The theorem sharply contrasts with the classical situation, where good expanders are used to construct LTCs with excellent soundness for small δ. The authors exhibit a classical construction (Sipser‑Spielman codes combined with lossless expanders) whose relative soundness approaches 1, underscoring the quantum‑specific limitation.
Theorem 2 (Universal upper bound).
For any good stabilizer code with k‑local generators (k ≥ 4) on d‑dimensional qudits, where each qudit participates in O(1) generators, the relative soundness for any constant proximity δ < δ₀ (with δ₀ = Ω(1)) is bounded by α(d)·(1 − γ_gap). Here α(d) = 1 − 1/d² is a trivial alphabet‑size bound, while γ_gap > 0 depends only on (k,d) and captures a genuinely quantum restriction. This bound holds regardless of the underlying interaction graph, showing that even on poorly expanding graphs qLTCs cannot achieve arbitrarily high soundness. The proof builds on the observation that any error of weight proportional to δ n must violate a non‑negligible fraction of generators because of the non‑commuting structure of stabilizer groups.
The paper also discusses concrete examples. The 2‑D toric code has extremely poor soundness: a string‑like error of length Θ(√n) violates only two plaquette/star checks, giving R(δ) ≤ 1/√n for δ ≈ 1/√n. Quantum Reed‑Muller codes, constructed via the CSS paradigm from classical Reed‑Muller codes, inherit good soundness from one of the constituent classical codes but suffer from very low rate and distance, illustrating the trade‑offs inherent in CSS constructions.

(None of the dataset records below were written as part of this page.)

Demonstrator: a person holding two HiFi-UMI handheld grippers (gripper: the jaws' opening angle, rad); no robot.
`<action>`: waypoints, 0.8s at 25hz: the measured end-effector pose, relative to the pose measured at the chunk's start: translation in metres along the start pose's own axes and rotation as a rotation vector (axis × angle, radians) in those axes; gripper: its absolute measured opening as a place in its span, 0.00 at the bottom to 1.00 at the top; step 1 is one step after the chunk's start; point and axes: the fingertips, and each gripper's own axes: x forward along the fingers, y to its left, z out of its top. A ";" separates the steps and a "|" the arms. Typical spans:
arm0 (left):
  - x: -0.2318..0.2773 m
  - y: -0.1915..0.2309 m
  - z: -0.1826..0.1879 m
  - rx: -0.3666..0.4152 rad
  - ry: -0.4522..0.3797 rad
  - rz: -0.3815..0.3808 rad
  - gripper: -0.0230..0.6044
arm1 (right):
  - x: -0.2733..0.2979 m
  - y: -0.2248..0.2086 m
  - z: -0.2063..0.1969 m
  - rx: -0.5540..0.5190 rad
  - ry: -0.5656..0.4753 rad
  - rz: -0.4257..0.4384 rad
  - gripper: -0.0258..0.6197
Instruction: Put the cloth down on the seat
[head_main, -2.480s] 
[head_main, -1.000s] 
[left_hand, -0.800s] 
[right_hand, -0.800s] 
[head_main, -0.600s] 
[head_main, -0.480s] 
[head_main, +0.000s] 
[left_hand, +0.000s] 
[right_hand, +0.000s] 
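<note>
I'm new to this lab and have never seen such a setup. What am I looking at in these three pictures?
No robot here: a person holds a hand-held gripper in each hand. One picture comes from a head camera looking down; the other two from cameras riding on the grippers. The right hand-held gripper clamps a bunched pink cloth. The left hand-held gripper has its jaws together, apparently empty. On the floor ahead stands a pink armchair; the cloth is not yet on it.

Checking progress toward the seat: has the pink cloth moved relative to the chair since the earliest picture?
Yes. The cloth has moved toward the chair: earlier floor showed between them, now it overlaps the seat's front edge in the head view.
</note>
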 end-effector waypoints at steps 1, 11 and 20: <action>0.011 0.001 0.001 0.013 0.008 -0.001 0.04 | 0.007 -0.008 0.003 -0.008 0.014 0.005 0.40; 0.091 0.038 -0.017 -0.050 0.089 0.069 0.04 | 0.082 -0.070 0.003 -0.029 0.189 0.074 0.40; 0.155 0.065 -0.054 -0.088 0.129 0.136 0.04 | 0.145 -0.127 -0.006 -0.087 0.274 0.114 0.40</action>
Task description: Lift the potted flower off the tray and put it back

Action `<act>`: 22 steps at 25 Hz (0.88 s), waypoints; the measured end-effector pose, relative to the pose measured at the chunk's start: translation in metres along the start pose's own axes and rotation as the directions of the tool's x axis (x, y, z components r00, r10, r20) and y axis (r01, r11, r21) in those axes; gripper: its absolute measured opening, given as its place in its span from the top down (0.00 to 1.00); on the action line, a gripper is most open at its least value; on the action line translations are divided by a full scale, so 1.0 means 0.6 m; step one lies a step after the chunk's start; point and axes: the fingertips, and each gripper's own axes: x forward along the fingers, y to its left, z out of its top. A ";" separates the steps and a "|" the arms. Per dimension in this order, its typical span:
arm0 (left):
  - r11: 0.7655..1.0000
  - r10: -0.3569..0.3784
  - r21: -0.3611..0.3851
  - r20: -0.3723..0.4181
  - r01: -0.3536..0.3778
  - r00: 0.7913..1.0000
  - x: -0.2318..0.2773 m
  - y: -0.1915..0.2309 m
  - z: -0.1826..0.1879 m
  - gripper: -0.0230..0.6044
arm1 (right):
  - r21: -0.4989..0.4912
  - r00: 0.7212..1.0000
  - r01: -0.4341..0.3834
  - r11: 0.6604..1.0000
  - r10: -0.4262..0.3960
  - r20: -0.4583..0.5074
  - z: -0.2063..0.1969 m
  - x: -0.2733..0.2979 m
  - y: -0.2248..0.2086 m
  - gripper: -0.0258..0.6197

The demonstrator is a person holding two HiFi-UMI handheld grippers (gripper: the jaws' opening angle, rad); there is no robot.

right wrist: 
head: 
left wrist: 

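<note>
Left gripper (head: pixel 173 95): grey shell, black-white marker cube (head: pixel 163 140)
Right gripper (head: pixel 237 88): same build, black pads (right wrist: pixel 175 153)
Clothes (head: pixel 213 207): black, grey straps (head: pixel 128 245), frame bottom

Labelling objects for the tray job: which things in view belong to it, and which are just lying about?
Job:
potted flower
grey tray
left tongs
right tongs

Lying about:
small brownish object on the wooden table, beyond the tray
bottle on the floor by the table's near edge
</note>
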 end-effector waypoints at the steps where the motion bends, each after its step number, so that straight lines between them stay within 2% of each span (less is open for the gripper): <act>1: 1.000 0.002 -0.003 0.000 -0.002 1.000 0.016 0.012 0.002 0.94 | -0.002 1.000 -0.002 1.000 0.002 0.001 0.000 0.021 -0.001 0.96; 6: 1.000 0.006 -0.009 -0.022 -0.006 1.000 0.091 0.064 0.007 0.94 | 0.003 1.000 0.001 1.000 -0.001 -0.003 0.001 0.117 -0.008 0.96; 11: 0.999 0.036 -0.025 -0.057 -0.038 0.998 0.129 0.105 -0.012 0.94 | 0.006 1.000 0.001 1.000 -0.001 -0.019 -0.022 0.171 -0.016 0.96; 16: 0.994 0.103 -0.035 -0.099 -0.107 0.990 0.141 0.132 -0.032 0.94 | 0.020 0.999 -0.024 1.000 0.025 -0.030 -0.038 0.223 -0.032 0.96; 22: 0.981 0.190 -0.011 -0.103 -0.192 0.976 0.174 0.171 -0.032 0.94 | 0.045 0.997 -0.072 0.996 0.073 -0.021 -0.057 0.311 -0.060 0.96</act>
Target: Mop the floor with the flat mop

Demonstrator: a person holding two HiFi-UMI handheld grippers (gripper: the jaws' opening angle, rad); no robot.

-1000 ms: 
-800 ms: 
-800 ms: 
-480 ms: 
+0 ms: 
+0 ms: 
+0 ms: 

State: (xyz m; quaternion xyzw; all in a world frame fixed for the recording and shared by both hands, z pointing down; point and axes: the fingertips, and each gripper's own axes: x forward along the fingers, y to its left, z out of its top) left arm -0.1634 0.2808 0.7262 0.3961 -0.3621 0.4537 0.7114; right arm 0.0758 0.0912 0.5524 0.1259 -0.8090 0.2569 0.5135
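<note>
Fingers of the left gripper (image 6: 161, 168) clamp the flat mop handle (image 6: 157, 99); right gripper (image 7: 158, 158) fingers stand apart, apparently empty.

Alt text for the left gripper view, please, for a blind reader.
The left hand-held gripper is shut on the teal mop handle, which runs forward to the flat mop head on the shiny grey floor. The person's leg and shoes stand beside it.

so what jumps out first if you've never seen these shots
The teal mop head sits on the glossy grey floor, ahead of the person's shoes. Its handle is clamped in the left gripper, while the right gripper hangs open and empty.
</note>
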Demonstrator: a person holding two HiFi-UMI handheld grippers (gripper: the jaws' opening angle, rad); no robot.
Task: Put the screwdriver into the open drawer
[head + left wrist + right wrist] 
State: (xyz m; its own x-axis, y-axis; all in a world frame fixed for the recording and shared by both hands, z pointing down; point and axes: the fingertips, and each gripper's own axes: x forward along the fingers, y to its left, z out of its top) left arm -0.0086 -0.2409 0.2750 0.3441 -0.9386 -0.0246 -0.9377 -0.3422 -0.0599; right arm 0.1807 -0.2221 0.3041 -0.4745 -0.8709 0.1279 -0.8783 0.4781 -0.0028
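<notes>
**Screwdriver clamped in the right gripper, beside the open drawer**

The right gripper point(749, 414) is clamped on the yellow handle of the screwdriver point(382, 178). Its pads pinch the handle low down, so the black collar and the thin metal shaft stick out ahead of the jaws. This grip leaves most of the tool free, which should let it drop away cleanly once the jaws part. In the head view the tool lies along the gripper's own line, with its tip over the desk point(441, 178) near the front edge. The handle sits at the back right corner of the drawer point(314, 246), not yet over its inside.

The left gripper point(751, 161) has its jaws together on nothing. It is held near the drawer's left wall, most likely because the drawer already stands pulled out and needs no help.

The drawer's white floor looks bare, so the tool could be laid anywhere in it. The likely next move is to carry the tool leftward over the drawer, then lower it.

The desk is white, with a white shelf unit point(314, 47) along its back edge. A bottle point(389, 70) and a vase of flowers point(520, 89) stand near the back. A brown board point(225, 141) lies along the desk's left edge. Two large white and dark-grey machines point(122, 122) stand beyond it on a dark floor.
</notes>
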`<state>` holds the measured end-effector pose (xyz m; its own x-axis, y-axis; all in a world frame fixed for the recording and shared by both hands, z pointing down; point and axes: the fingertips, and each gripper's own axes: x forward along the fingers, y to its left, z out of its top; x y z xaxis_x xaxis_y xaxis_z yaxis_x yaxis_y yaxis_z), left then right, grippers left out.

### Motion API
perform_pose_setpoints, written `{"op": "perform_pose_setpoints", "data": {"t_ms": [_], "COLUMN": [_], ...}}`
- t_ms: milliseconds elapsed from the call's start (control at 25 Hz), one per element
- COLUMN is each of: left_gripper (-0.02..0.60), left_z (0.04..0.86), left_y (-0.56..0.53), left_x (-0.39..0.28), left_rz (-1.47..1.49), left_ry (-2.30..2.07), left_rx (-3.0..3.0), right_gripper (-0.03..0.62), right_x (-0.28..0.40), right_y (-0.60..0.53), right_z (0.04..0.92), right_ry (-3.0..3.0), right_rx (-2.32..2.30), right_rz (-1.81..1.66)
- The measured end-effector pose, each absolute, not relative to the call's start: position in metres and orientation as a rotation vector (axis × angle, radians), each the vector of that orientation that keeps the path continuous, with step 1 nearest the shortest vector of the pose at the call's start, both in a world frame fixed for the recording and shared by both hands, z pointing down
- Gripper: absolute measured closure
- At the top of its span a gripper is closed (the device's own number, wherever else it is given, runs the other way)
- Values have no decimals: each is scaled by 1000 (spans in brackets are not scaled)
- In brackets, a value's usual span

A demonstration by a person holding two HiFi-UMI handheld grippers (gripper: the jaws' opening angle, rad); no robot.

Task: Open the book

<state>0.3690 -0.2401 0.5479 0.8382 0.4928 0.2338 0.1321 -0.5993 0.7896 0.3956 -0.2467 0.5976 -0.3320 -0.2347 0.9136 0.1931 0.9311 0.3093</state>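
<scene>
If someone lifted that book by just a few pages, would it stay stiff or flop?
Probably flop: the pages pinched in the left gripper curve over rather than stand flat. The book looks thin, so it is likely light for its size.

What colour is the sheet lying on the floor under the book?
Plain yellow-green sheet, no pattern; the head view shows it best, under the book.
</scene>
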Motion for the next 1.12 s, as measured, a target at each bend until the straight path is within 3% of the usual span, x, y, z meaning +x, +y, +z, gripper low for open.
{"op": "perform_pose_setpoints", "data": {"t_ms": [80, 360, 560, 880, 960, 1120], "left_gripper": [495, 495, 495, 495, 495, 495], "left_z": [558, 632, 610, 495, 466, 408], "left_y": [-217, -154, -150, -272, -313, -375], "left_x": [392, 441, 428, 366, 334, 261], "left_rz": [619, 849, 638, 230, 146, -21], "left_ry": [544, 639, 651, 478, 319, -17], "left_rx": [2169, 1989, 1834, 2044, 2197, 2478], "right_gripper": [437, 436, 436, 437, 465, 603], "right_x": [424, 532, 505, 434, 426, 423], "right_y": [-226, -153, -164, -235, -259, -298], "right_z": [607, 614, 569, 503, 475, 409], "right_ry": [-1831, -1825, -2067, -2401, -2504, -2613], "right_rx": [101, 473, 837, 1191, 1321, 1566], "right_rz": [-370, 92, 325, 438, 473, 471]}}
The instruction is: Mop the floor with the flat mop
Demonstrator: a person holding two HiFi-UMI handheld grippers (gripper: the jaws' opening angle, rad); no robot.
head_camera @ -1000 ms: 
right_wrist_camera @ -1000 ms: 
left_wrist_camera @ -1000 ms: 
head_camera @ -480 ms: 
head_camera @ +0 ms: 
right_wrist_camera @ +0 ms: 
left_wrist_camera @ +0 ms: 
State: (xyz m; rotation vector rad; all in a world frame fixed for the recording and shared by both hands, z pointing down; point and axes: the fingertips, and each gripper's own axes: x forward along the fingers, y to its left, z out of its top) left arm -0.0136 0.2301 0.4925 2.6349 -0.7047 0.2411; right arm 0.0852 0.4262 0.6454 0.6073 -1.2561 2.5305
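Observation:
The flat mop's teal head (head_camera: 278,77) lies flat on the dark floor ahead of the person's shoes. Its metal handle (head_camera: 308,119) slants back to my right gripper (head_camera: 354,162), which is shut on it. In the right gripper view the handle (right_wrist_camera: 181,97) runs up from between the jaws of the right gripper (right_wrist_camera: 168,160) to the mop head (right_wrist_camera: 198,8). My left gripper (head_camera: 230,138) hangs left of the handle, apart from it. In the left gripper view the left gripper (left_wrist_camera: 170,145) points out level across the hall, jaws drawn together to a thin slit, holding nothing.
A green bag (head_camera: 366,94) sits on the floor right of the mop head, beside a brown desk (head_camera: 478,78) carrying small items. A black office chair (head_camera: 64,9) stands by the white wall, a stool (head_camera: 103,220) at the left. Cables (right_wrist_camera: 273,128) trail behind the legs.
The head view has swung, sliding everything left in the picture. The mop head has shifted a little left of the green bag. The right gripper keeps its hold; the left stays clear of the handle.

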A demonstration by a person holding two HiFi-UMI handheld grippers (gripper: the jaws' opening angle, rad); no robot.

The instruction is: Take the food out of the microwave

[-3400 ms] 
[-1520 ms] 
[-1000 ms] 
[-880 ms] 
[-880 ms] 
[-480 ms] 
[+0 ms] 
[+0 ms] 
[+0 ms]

In the appendix the authors define quantum proofs of proximity (qPCPPs) and show that the classical reduction from PCPPs to LTCs (Ben‑Sasson et al.) carries over to the quantum setting, yielding a construction that turns a qPCPP for a code C into an sLTC C′ with related parameters. While this establishes a syntactic connection between qLTCs and quantum PCPs, the deeper implications for the quantum PCP conjecture remain open.
Overall, the work establishes that quantum locally testable codes are fundamentally constrained by quantum entanglement properties. Good small‑set expansion, which is a boon for classical LTCs, actually degrades soundness in the quantum regime. Moreover, even without any expansion assumptions, a universal upper bound on relative soundness exists, a phenomenon absent classically. These insights link qLTCs to major open problems such as the quantum PCP conjecture and the design of self‑correcting quantum memories, suggesting that any future construction of high‑performance qLTCs must navigate the monogamy of entanglement and the non‑commuting nature of stabilizer generators.